## Exercise
Copy without pictures. Please restate each line of the listing exactly.

## Information provided
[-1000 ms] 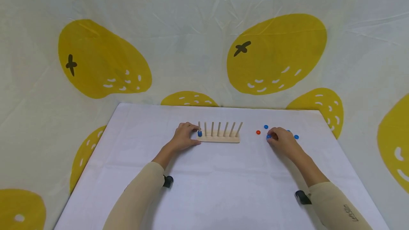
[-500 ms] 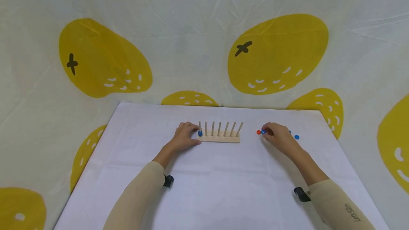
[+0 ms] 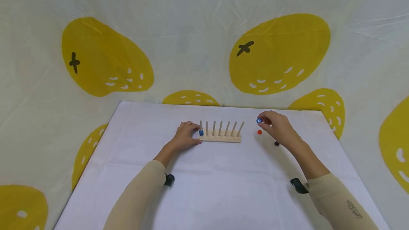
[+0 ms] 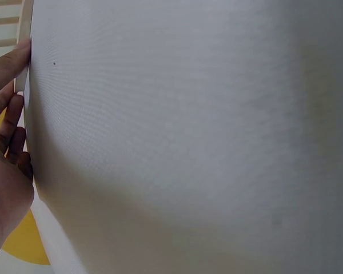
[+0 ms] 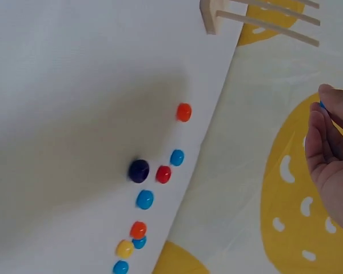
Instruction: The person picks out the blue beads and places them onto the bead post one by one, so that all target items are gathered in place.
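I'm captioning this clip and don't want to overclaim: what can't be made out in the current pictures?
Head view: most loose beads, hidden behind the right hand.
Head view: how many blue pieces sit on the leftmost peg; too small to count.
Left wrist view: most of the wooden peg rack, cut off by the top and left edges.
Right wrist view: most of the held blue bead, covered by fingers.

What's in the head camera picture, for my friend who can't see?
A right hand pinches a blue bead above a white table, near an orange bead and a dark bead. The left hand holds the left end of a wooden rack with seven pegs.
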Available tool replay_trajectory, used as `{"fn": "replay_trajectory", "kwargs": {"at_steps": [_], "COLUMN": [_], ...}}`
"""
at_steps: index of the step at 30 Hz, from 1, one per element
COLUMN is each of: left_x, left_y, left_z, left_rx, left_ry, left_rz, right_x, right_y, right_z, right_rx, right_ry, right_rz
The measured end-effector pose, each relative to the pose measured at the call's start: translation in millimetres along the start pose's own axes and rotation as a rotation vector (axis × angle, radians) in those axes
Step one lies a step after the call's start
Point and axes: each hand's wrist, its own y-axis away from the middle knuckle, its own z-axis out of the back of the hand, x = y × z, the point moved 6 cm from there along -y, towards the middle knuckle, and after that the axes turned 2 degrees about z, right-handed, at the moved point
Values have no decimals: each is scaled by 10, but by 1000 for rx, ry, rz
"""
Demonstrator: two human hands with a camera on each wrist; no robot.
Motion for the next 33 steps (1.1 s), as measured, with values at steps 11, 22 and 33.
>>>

## Response to the exercise
[-1000 ms] 
[-500 ms] 
[+0 ms] 
[+0 ms] 
[+0 ms] 
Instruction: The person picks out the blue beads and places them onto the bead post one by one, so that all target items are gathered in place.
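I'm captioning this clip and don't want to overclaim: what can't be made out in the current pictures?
Head view: most loose beads, hidden behind the right hand.
Head view: how many blue pieces sit on the leftmost peg; too small to count.
Left wrist view: most of the wooden peg rack, cut off by the top and left edges.
Right wrist view: most of the held blue bead, covered by fingers.

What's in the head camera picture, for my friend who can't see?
A right hand pinches a blue bead above a white table, near an orange bead and a dark bead. The left hand holds the left end of a wooden rack with seven pegs.
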Available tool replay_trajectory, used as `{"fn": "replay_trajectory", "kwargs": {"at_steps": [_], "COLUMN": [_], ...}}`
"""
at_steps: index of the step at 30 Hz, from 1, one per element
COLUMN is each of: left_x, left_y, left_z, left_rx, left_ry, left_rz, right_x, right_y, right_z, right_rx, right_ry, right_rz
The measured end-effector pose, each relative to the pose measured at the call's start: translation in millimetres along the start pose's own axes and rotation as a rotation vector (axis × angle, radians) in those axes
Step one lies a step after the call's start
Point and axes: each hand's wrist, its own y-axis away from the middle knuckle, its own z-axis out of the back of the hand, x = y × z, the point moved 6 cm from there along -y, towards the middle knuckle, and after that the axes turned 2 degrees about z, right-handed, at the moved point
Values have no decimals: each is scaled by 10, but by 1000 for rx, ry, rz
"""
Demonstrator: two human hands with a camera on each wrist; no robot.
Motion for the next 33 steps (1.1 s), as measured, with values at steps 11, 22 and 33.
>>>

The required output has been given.